On health performance, Mass. is not a shining star

[Commonwealth Magazine published this analysis and commentary on May 4 2019.]

Many Bay State health care cognoscenti and politicos like to brag about Massachusetts health statistics. For years now, Massachusetts has performed well, at or near the top, in surveys of key health indicators among the 50 US states.

For example, the United Health Foundation’s 2016 America’s Health Rankings had Massachusetts in 1st place (though we dropped to 7th in 2018). We were 2nd in the Commonwealth Fund’s State Health System Performance Scorecards in 2018. And we showed up 5th in the U.S. News & World Report’s Best States survey. Not too shabby.
2019-ma-v-oecd-national-health-data_Page_1-e1556919514405-768x456
Maybe we should limit the self-congratulations. Perhaps we’re not as good as we like to believe. What if comparing ourselves with retrograde US states sets the bar too low? By contrast, the Massachusetts education policy community routinely examines benchmarks comparing our state’s performance with that of other advanced nations, not with US states where looking smart is no big challenge. Here’s a recent example:

“If Massachusetts were a nation, it would share the top spot in reading with eight other nations worldwide. In science, the state’s students and those from 10 nations came in second, trailing only students from Singapore. In math, 11 other nations were ahead of the Commonwealth. The results come from the 2015 Program for International Student Assessment (PISA), a triennial international survey designed to assess how well 15-year-old students can apply their knowledge and skills.”
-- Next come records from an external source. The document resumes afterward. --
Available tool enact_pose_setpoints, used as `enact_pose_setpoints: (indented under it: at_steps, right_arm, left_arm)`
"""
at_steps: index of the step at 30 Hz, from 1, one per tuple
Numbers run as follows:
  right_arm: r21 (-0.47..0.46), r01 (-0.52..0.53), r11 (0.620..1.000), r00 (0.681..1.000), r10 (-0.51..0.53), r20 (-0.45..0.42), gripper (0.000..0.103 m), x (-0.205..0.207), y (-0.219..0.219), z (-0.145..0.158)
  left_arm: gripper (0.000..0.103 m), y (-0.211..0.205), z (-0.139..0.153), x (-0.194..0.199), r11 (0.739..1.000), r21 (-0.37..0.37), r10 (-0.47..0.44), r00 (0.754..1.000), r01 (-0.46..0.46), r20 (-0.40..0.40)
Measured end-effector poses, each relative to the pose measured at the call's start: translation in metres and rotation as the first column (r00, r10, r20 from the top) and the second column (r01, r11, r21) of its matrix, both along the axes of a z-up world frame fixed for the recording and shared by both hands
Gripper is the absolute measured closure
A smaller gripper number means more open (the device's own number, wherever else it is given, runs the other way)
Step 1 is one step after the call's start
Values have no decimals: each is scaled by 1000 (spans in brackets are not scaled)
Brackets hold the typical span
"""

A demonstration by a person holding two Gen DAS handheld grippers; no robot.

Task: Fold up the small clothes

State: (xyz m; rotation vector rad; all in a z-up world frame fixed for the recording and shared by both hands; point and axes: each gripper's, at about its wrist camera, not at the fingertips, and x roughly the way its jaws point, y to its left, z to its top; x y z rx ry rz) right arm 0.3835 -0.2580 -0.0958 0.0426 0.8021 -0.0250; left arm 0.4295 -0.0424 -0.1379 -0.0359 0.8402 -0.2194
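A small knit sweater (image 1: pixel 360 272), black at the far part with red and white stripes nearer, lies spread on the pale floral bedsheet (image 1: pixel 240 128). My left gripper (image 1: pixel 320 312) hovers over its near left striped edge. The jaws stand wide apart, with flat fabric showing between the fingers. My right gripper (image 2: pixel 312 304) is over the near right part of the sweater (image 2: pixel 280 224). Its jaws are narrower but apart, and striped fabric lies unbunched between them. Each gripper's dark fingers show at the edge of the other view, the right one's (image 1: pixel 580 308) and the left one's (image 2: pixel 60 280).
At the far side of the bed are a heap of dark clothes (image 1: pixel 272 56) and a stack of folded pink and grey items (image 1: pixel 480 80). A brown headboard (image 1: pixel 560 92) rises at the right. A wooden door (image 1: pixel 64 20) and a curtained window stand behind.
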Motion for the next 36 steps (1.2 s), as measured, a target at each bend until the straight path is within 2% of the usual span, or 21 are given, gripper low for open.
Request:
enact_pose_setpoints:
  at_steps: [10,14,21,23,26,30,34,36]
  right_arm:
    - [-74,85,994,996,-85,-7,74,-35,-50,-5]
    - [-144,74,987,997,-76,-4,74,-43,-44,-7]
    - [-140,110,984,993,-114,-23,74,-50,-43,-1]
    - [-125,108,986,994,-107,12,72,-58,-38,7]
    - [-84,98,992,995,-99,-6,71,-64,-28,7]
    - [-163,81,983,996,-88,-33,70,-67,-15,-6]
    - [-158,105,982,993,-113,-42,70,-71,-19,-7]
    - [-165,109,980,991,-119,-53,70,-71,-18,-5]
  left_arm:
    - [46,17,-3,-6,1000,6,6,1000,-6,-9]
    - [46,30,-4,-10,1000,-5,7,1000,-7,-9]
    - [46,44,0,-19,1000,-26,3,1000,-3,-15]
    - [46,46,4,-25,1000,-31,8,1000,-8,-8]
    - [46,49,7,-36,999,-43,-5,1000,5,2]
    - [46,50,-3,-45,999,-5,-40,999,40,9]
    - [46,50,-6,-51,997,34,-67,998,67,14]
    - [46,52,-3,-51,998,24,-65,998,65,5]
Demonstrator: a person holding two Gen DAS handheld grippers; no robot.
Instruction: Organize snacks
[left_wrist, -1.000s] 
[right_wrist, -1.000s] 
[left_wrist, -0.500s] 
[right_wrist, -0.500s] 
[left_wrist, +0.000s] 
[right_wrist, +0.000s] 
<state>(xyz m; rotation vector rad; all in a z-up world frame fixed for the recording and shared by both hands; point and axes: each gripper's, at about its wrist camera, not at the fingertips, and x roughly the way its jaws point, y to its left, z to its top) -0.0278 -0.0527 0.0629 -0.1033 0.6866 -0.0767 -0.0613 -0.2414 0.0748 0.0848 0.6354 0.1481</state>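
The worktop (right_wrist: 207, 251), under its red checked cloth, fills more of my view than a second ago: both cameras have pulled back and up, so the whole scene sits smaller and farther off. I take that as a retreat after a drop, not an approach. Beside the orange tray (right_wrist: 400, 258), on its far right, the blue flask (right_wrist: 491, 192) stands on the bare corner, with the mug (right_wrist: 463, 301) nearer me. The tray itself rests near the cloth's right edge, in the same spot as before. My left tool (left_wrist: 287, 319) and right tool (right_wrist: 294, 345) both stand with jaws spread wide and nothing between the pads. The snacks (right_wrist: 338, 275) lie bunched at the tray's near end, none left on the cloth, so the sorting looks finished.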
So, how does Massachusetts compare on key health statistics with those of other advanced nations? Are we tops? Do we win the crown or not?

Not.

With research assistance from a diligent graduate student, I examined 12 key health performance indicators for Massachusetts and matched them with comparable stats from 11 advanced nations: the US, Australia, Canada, France, Germany, the Netherlands, New Zealand, Norway, Sweden, Switzerland, and the United Kingdom. I included core public health measures often included in international and US comparative performance studies:

Obesity among adults
Adult smoking
Population with health insurance
Infant mortality
Life expectancy at birth
Share of gross domestic product (GDP) spent on medical care
Maternal mortality
Suicide mortality
Having a regular physician or place of care
Mortality attributable to health care
Population experiencing cost-related access problems
Population with out-of-pocket health care costs greater than $1,000 in past year

Some argue that it is illegitimate to compare a nation as large as the US with comparatively puny competitors. For comparative purposes, the US population in 2017 was 325.7 million, and the 10 non-US comparators’ combined population was 322.8 million. For this analysis, I examined the 10 non-US nations as a group and individually with the US and with Massachusetts – 12 categories in all. The accompanying table provides data and rankings for Massachusetts, the US, and the average of the other 10 nations. (To see the full table with sources and with details on all 11 examined nations and Massachusetts, click here.)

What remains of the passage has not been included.